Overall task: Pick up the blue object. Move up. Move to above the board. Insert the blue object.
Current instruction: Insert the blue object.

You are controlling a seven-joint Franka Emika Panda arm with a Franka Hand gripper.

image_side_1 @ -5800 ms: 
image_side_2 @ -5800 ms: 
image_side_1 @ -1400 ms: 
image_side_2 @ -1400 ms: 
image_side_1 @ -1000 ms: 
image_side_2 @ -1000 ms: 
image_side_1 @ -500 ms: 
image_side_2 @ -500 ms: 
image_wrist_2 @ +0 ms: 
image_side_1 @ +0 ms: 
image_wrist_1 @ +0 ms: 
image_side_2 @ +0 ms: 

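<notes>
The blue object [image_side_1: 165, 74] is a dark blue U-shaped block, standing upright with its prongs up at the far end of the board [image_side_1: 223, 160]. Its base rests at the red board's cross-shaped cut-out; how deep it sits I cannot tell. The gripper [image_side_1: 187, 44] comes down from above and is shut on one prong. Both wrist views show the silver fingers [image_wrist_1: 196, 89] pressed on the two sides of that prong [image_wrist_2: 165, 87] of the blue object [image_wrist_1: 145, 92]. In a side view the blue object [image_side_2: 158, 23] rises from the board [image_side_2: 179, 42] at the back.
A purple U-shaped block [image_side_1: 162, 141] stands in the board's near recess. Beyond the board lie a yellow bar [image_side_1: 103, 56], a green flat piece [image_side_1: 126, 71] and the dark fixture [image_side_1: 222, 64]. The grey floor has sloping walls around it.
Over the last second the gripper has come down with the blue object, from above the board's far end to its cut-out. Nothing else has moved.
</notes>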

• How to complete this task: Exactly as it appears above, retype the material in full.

• Written response:
Overall task: Pick up the blue object. Move up. Move to above the board. Insert the blue object.
Current instruction: Insert the blue object.

You are controlling a seven-joint Franka Emika Panda arm with a Franka Hand gripper.

image_side_1 @ -5800 ms: 
image_side_2 @ -5800 ms: 
image_side_1 @ -1400 ms: 
image_side_2 @ -1400 ms: 
image_side_1 @ -1000 ms: 
image_side_2 @ -1000 ms: 
image_side_1 @ -500 ms: 
image_side_2 @ -500 ms: 
image_wrist_2 @ +0 ms: 
image_side_1 @ +0 ms: 
image_wrist_1 @ +0 ms: 
image_side_2 @ +0 ms: 

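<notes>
The blue object [image_side_1: 165, 74] is a dark blue U-shaped block, standing upright with its prongs up at the far end of the board [image_side_1: 223, 160]. Its base rests at the red board's cross-shaped cut-out; how deep it sits I cannot tell. The gripper [image_side_1: 187, 44] comes down from above and is shut on one prong. Both wrist views show the silver fingers [image_wrist_1: 196, 89] pressed on the two sides of that prong [image_wrist_2: 165, 87] of the blue object [image_wrist_1: 145, 92]. In a side view the blue object [image_side_2: 158, 23] rises from the board [image_side_2: 179, 42] at the back.
A purple U-shaped block [image_side_1: 162, 141] stands in the board's near recess. Beyond the board lie a yellow bar [image_side_1: 103, 56], a green flat piece [image_side_1: 126, 71] and the dark fixture [image_side_1: 222, 64]. The grey floor has sloping walls around it.
Over the last second the gripper has come down with the blue object, from above the board's far end to its cut-out. Nothing else has moved.
</notes>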

The work on this exercise has been completed.